Aim of the exercise: Which lines belong in your copy? Those from the start of the data through the line with "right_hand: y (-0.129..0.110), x", exactly as written, without any pictures.

Provided data:
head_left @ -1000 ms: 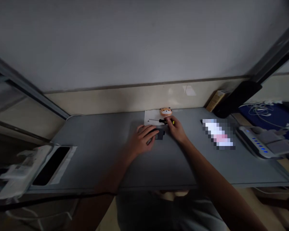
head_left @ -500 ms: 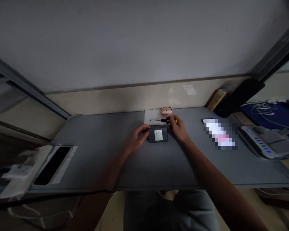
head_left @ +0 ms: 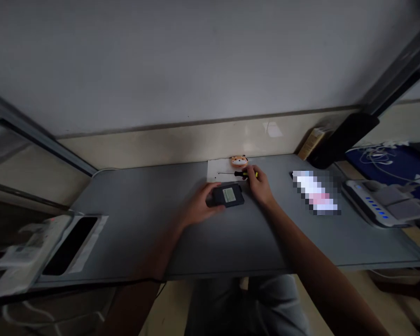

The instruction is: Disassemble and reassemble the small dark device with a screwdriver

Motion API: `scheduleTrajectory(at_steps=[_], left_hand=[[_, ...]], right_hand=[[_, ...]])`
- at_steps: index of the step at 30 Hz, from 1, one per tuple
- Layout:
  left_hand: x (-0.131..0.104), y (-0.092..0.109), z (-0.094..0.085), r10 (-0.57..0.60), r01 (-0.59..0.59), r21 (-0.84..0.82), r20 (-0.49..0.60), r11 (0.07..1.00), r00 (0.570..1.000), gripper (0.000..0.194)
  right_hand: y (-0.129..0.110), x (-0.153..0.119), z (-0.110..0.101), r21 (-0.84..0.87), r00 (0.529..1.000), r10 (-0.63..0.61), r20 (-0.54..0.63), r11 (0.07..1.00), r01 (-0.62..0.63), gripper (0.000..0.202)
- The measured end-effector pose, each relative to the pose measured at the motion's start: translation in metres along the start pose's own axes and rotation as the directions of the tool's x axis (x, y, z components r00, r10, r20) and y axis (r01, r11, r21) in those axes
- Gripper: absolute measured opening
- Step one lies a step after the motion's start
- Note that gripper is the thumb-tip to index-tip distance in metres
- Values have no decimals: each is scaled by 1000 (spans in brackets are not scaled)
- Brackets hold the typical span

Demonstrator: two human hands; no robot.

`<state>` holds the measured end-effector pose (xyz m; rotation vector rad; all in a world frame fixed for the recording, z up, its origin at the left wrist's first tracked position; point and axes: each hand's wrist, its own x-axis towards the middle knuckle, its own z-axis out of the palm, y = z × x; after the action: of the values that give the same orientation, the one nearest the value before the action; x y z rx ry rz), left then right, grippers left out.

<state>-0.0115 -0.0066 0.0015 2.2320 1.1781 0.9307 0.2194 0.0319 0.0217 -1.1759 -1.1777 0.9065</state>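
Note:
My left hand [head_left: 199,205] grips the left end of a flat black box [head_left: 235,199] with a pale label on its top face; the box is slightly tilted. Between the fingers of my right hand [head_left: 259,185] is a screwdriver [head_left: 240,174] with a black and yellow handle, its thin shaft pointing left. Beneath the shaft lies a white sheet [head_left: 213,167] with a tiny dark speck on it. An orange animal-face object [head_left: 239,161] sits at the sheet's back right.
On the grey table [head_left: 133,200], a dark phone [head_left: 72,245] lies at the left and a pixelated bright screen [head_left: 315,192] at the right. Farther right are a power strip [head_left: 374,205], a black cylinder [head_left: 343,140] and cables.
My left hand has closed around the box's left end and tilted it. My right hand still holds the screwdriver in nearly the same place. The view has shifted slightly.

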Motion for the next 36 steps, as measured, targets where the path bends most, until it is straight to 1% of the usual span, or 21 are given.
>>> scheduleTrajectory(at_steps=[1, 2, 3, 4, 6, 9, 10, 11, 12, 14, 16, 18, 21, 24, 26, 28, 32, 34, 36], left_hand=[[-1, 2, -1, 27, -27, 18, 21, 999, 999, 70], [-2, 4, -2, 46, -47, 35, 29, 998, 999, 76], [-2, 5, -2, 55, -56, 49, 24, 997, 998, 76], [-2, 6, -3, 55, -56, 55, 7, 997, 998, 72], [-1, 6, -4, 41, -40, 39, -25, 998, 999, 57], [1, 4, -6, -20, 20, -14, -37, 1000, 999, 23], [2, 3, -6, -55, 54, -26, -41, 998, 998, 17], [3, 2, -6, -92, 91, -31, -49, 995, 995, 23], [3, 1, -6, -125, 123, -31, -62, 992, 990, 33], [4, -1, -5, -169, 168, -26, -86, 986, 982, 47], [4, -2, -3, -182, 180, -23, -94, 983, 979, 53], [3, -2, -2, -176, 173, -38, -97, 984, 980, 55], [2, -2, -3, -148, 138, -79, -145, 987, 978, 61], [2, -1, -4, -103, 86, -80, -243, 993, 964, 63], [2, -1, -6, -68, 50, -71, -290, 996, 955, 58], [2, 1, -7, -24, 8, -52, -317, 999, 948, 48], [1, 4, -10, 117, -109, 43, -370, 993, 921, 25], [0, 5, -11, 170, -148, 87, -374, 985, 912, 23], [0, 7, -11, 197, -164, 120, -361, 979, 912, 23]], right_hand=[[0, 0, 0, 8, 1000, -3, -16, 1000, 3, 52], [-1, 0, 0, 18, 1000, -5, -30, 1000, 6, 53], [-1, 0, 0, 29, 999, -9, -41, 1000, 10, 53], [-2, 0, 0, 39, 999, -12, -50, 999, 14, 54], [-3, 0, 0, 55, 998, -15, -64, 998, 19, 55], [-6, 1, -1, 97, 997, 17, -78, 995, -9, 56], [-7, 1, -2, 123, 996, 41, -81, 992, -31, 56], [-7, 2, -3, 153, 994, 67, -86, 987, -53, 56], [-8, 2, -4, 184, 991, 92, -92, 980, -74, 55], [-9, 3, -5, 246, 986, 136, -100, 963, -108, 52], [-10, 3, -6, 300, 982, 170, -87, 944, -137, 48], [-11, 3, -6, 338, 978, 198, -60, 926, -167, 44], [-12, 1, -5, 346, 978, 206, -16, 919, -187, 40], [-13, -1, -2, 330, 980, 199, 17, 924, -193, 35], [-14, -2, 0, 324, 978, 208, 22, 924, -203, 34], [-15, -3, 1, 315, 975, 221, 31, 923, -220, 33], [-15, -4, 2, 295, 970, 234, 57, 925, -241, 33], [-13, -4, 2, 298, 971, 231, 58, 924, -238, 33], [-11, -4, 2, 306, 973, 225, 55, 924, -230, 32]])
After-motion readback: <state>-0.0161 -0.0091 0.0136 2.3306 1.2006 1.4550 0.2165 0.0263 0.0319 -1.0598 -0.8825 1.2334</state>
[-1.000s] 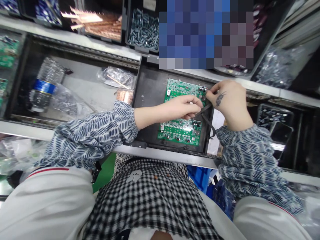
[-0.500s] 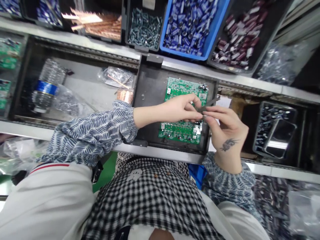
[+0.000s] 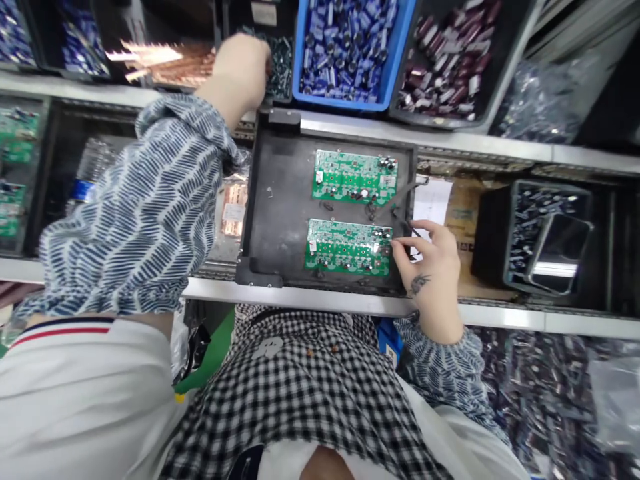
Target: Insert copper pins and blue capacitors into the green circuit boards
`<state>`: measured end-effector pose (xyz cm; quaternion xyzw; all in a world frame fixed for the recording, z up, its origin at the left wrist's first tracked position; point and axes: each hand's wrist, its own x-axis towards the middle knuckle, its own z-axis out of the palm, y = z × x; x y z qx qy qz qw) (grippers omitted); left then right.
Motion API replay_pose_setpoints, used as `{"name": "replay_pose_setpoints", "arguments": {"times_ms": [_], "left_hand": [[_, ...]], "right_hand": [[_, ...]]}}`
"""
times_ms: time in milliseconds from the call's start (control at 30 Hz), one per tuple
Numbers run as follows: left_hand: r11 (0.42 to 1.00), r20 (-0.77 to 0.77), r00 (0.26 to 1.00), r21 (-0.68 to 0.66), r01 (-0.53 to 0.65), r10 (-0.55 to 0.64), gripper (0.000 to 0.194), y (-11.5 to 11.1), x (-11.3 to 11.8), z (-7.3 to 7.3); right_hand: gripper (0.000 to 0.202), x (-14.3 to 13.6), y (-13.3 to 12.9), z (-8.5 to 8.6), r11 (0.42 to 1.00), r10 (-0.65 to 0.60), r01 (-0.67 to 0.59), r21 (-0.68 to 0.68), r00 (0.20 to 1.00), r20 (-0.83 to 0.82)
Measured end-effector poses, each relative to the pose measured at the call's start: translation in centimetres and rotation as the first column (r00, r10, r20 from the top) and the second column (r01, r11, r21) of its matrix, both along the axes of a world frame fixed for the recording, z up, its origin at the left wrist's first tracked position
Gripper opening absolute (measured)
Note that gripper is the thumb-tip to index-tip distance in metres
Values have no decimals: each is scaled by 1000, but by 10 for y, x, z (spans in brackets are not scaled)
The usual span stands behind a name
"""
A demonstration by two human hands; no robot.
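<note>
The left hand (image 3: 243, 69) is over the bin (image 3: 283, 75) at eleven o'clock, fingertips hidden; I cannot tell its grip. The right hand (image 3: 430, 259), fingertips narrow, is at the three o'clock end of the near board (image 3: 345, 248), towards the tray (image 3: 280, 200)'s four o'clock; anything pinched is unclear. A light touch, clear of the dark parts (image 3: 384, 233), seems best. The board's long axis runs roughly nine to three, those parts at two.
</note>
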<state>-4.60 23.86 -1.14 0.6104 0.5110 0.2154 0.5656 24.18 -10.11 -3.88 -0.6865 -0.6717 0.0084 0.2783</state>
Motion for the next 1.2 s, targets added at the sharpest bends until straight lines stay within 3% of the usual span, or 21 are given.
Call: {"name": "replay_pose_setpoints", "arguments": {"times_ms": [100,167,267,367,400,467,533,567,667,733,800,900,1000,1100,1200], "left_hand": [[960,-277,953,277,-43,122,19,0,-1,3],[921,-361,916,389,-23,176,18,1,-6,7],[860,-390,890,511,-6,237,20,2,-15,12],[809,-245,941,586,-47,232,13,-10,-7,17],[815,-149,969,574,-79,198,15,-19,2,18],[887,75,992,444,-123,100,26,-49,26,23],[980,266,964,191,-62,9,28,-89,53,29],[999,323,946,51,5,-21,28,-110,66,32],[937,432,902,-317,148,3,22,-164,93,38],[856,460,886,-481,189,62,20,-185,101,38],[789,481,870,-575,218,110,17,-195,103,36],[726,502,847,-647,234,174,15,-200,101,33],[726,516,834,-647,233,193,16,-203,98,30],[812,513,855,-530,244,79,17,-207,95,27],[940,450,882,-220,263,-141,20,-202,89,30]], "right_hand": [[16,2,2,-3,1000,-12,12,6,1000,3],[15,2,2,-4,1000,-23,23,-7,1000,-2],[16,0,2,-4,998,-49,49,-35,999,-15],[16,-3,2,-4,997,-66,66,-31,998,-7],[16,-4,2,-4,997,-69,69,-26,998,4],[16,-6,3,-3,997,-78,78,-19,997,30],[15,-9,3,-2,996,-79,81,-24,995,68],[15,-10,3,-1,996,-75,79,-35,992,97],[16,-15,1,8,994,-41,60,-87,978,202],[12,-18,1,18,992,-22,50,-114,973,232],[21,-20,4,31,996,-8,25,-88,982,187],[34,-24,16,47,997,72,-74,28,996,48],[23,-30,30,56,976,178,-176,127,984,-5],[16,-37,39,61,967,224,-214,138,973,-58],[12,-36,46,67,972,235,-223,77,949,-212]]}}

Reply to the exercise:
head_left @ -1000 ms: 
head_left @ -500 ms: 
head_left @ +0 ms: 

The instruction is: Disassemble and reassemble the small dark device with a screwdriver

Motion API: `scheduleTrajectory(at_steps=[_], left_hand=[[_, ...]], right_hand=[[_, ...]])`
- at_steps: index of the step at 30 Hz, from 1, one per tuple
- Layout:
  left_hand: x (-0.131..0.104), y (-0.092..0.109), z (-0.094..0.085), r10 (-0.57..0.60), r01 (-0.59..0.59), r21 (-0.84..0.82), r20 (-0.49..0.60), r11 (0.07..1.00), r00 (0.570..1.000), gripper (0.000..0.194)
  right_hand: y (-0.129..0.110), x (-0.153..0.119), z (-0.110..0.101), r21 (-0.84..0.87), r00 (0.529..1.000), r10 (-0.63..0.61), r20 (-0.54..0.63), r11 (0.07..1.00), r01 (-0.62..0.63), gripper (0.000..0.202)

No more work is required for the exercise.